Chez Edenred, qui compte 160.000 entreprises clientes en France, soit 10 millions de salariés utilisateurs de ses titres-restaurants et autres cartes cadeaux ou mobilité, l'IA permet « d'offrir le parcours le plus fluide possible malgré une hypercroissance de clients », dixit son directeur expérience clients et opérations, Damien Nuyttens. « Qu'il s'agisse de l'activation ou du rechargement d'une carte, du suivi de son solde ou de sa mise en opposition, nous devons apporter une réponse adaptée, en temps réel, à l'échelle de millions d'utilisateurs : pour cela, nous avons besoin des capacités exponentielles de l'IA », explique-t-il, en ajoutant que ces technologies permettent de produire des messages individualisés dès le recrutement de nouveaux clients.

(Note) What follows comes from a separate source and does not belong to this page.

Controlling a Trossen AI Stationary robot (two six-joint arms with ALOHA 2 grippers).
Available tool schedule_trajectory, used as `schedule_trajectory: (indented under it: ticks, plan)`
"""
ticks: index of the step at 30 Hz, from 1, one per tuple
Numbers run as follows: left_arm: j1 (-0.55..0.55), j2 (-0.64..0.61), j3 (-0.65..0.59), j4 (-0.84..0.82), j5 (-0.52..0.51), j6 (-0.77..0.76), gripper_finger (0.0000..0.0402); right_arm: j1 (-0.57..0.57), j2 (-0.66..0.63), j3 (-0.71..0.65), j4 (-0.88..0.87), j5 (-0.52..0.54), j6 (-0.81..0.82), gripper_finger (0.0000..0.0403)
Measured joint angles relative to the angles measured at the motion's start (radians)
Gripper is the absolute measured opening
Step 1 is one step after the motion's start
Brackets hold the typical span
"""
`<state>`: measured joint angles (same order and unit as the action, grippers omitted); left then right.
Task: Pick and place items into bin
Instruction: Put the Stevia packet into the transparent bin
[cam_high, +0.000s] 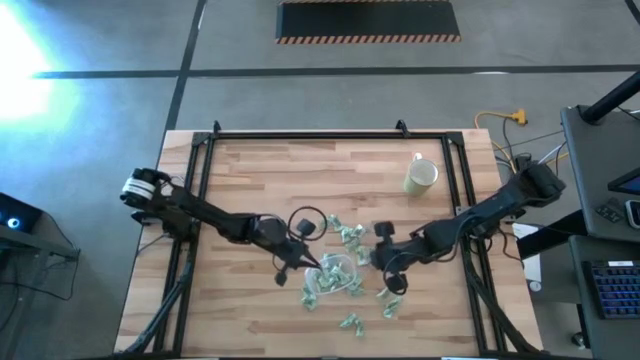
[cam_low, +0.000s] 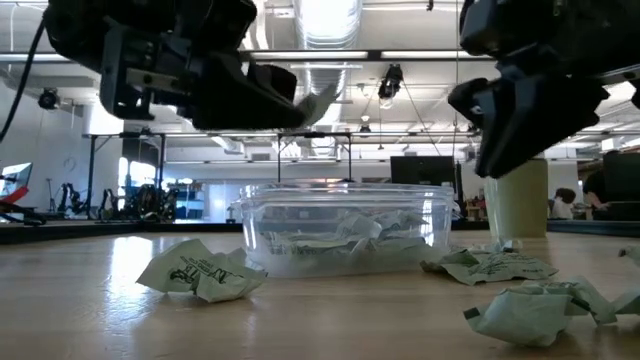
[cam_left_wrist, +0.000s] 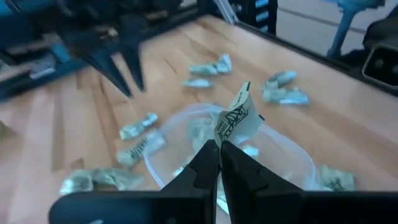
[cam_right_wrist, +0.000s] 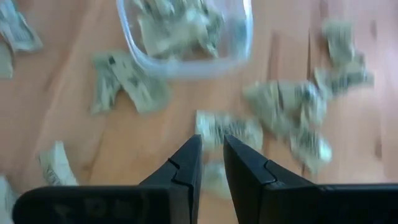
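The bin (cam_high: 337, 270) is a clear shallow tub with several pale-green wrapped items inside; in the low view the bin (cam_low: 345, 228) stands mid-table. More items (cam_high: 350, 236) lie loose around it, such as one (cam_low: 200, 272) to its left and others (cam_low: 497, 267) to its right. My left gripper (cam_left_wrist: 219, 144) hovers over the bin's left rim, shut on one wrapped item (cam_left_wrist: 235, 117). My right gripper (cam_right_wrist: 212, 144) hangs just right of the bin, above loose items (cam_right_wrist: 231, 129), fingers a narrow gap apart and holding nothing. My left gripper pinches one wrapped item by its lower edge (cam_left_wrist: 221, 137) between the two fingertips. The fingers slant down from the table's left. The item is lifted clear and sticks out beyond the tips (cam_low: 318, 100), above the bin's opening.
A cream mug (cam_high: 421, 176) stands far right of the bin, behind my right gripper. Black frame rails (cam_high: 200, 190) run along the table's left, far and right edges. Bare wood lies at the far left and near left.
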<state>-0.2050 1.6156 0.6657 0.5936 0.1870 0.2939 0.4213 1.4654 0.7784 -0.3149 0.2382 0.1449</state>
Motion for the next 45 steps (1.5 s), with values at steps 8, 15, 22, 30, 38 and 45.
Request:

« Du fait d'une connaissance affinée des besoins, nous sommes plus pertinents dans nos discours : c'est comme si se réalisait le rêve du marketeur de pouvoir faire du 'one to one' pour chaque catégorie de prospects, tout en continuant la massification du 'one to many' », synthétise Damien Nuyttens. Pour sa part, Julien Féré, associé Marketing et Communication chezOnepoint et professeur associé au Celsa-Sorbonne Université, rappelle que « l'optimisation créative dynamique [le fait d'adapter la création publicitaire à la personne à qui on l'adresse, NDLR] n'a rien de nouveau ».

Réseaux de neurones

« Ce qui change avec l'IA, notamment générative, c'est la démultiplication des déclinaisons, puis l'automatisation du déploiement et, enfin, l'analyse et la mesure des résultats d'une campagne pour en tirer des conclusions », observe-t-il. Au-delà du marketing et de la communication, l'IA s'est ancrée dans la logistique, toujours en vue de satisfaire le client final. « Les entreprises peuvent tirer parti des avancées en intelligence artificielle, notamment des réseaux de neurones et des algorithmes d'apprentissage profond, pour optimiser chaque étape de leur processus d'approvisionnement, de la prévision de la demande à la distribution, en passant par les achats de matières premières et la gestion des stocks », souligne Chaaben Kouki, professeur en gestion de la supply chain et responsable du Data Lab de l'Essca. Selon lui, « pour alimenter efficacement ces systèmes en données, il n'est pas nécessaire de disposer d'une armée de data scientists dédiée : la clé réside dans l'appui simultané des experts métier et de l'IA, permettant d'affiner les algorithmes ».

De même, Damien Nuyttens rappelle que « l'IA n'est pas là pour inventer la réponse, elle doit être surveillée pour éviter les dérives ». Une référence à la compagnie aérienne Air Canada, récemment condamnée pour une erreur de tarification émanant de son chatbot de relation client. Autre limite de l'IA : son incapacité à déjouer la triche et les détournements de clients émettant des profils mal renseignés. « Il y a une dissonance entre le discours sur la toute-puissance du marketing, avec un côté Big Brother, selon lequel les communicants sauraient tout sur le client, et la réalité, où les entreprises s'emparent de cette machine complexe de façon parfois un peu artisanale », constate Julien Féré. Et de conclure néanmoins, que, « conscientes du caractère vertigineux de l'IA, les entreprises avancent vite dans son usage, mais avec prudence, en pesant les risques ».